• _Prompt_
Write the full listing out again, word for word, but omit the pictures.

○ ○ ○ ○

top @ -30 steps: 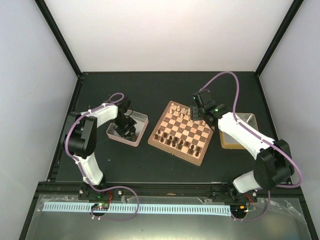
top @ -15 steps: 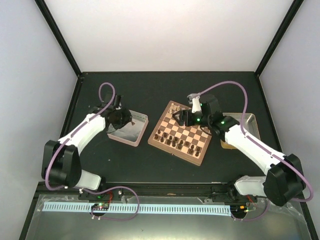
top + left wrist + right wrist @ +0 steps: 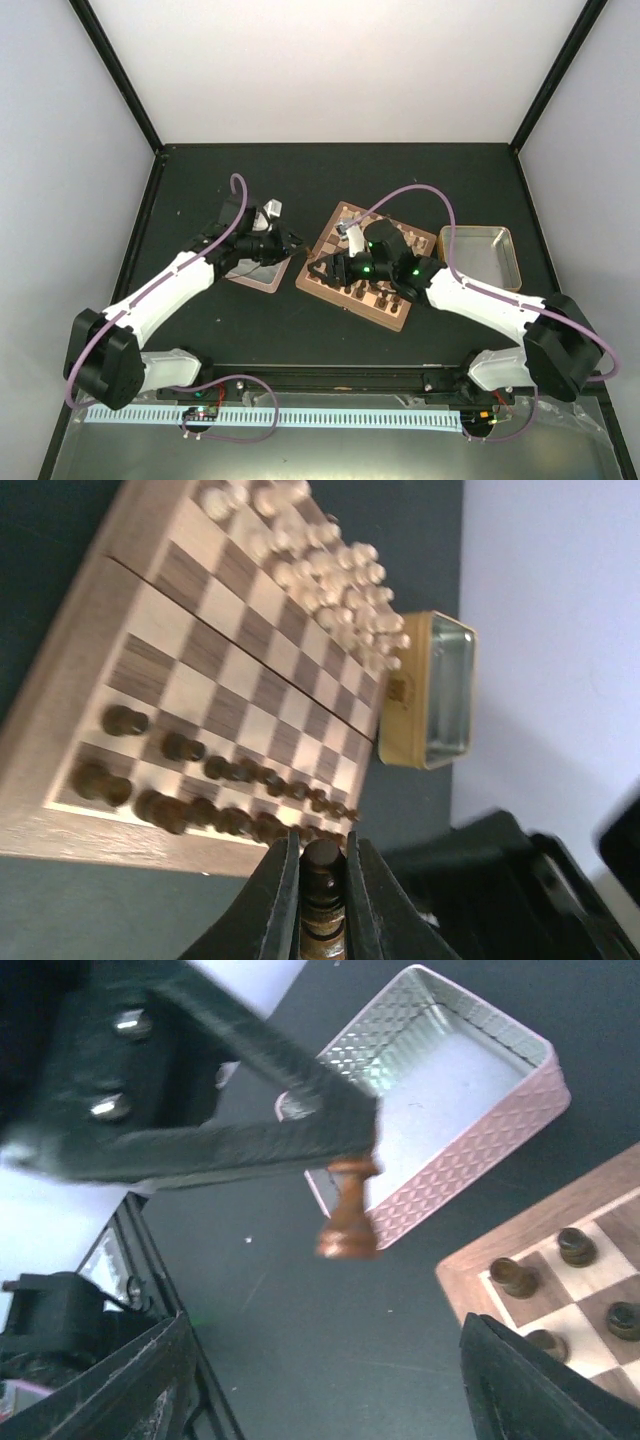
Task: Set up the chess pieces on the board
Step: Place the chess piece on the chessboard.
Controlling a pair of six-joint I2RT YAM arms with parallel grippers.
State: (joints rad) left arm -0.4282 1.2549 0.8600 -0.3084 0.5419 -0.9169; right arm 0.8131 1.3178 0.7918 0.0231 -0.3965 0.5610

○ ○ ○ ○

• _Response to this exercise_
top @ -30 steps: 
top @ -15 steps: 
top + left wrist + right wrist @ +0 steps: 
Task: Set up the chess pieces on the board
Step: Place the chess piece on the chessboard.
Controlling a pair of six-joint I2RT YAM arms with parallel grippers.
State: (joints rad) left arm -0.4282 1.2549 0.8600 -0.3084 0.5419 -0.9169; right arm 0.8131 1.3178 0.7918 0.0231 -0.3965 0.5610

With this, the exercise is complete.